Your objective => For this exercise, return exactly the lines of the material below that begin at the one with "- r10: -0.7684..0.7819" and stop after the one with "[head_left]".

Exercise data =>
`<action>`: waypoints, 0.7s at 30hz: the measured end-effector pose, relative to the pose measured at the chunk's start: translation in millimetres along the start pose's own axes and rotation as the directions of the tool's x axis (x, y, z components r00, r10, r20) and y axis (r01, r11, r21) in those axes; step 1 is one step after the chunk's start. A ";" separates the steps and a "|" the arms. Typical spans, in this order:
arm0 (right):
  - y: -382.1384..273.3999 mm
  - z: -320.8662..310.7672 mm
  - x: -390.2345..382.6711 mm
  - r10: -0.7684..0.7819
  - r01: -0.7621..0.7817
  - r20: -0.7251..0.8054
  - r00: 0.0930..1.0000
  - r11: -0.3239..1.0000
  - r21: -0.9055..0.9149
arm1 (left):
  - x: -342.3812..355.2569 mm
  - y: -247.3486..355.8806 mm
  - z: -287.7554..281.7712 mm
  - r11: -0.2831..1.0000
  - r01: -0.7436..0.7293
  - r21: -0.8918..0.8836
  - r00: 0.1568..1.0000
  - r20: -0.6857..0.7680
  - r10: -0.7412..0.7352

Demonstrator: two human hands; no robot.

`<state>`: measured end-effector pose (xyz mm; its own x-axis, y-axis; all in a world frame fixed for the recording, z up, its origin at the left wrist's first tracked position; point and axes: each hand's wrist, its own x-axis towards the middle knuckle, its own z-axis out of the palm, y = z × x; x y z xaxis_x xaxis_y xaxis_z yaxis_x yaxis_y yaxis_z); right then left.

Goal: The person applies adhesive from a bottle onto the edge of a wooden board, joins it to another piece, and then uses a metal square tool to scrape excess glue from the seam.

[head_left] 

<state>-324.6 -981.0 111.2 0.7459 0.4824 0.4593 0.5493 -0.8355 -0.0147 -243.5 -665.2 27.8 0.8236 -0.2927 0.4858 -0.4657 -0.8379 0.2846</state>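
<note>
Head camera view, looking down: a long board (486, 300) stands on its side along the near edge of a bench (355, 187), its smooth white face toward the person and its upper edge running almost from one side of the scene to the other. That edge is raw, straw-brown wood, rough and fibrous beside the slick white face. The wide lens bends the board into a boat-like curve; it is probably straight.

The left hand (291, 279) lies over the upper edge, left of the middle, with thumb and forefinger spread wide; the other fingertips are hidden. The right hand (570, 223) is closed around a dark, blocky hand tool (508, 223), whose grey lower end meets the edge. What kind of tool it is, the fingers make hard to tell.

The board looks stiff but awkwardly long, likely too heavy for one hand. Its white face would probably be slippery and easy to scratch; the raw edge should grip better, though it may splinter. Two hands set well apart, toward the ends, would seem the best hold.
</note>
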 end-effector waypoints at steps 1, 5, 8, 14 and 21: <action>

Output below =>
  - r10: -0.7684..0.7819
  - r01: -0.7621..0.7817
  - r20: -0.7251..0.8054
  - r00: 0.0930..1.0000
  - r11: -0.3239..1.0000
  - r21: -0.9055..0.9149
arm1 (left):
  - x: -342.3812..355.2569 mm
  - y: -247.3486..355.8806 mm
  - z: -287.7554..281.7712 mm
  - r11: -0.2831..1.0000
  - r01: -0.7436..0.7293
  - r21: -0.8918..0.8836
  - r00: 0.1568..1.0000
  - r20: -0.6857..0.7680
  - r10: -0.7412..0.7352

Demonstrator: two human hands; no robot.

`<state>`: measured end-effector pose (xyz mm; its own x-axis, y-axis; all in a world frame fixed for the recording, z up, its origin at the left wrist's first tracked position; point and axes: each hand's wrist, its own x-axis towards the middle knuckle, its own z-axis out of the palm, y = z × x; x y z xaxis_x xaxis_y xaxis_z yaxis_x yaxis_y yaxis_z); right then left.

Goal: The person applies adhesive from a bottle onto the edge of a wooden board, joins it to another piece, and then uses a metal square tool to scrape excess glue from the seam.

[head_left] 

Nothing more belongs to this answer.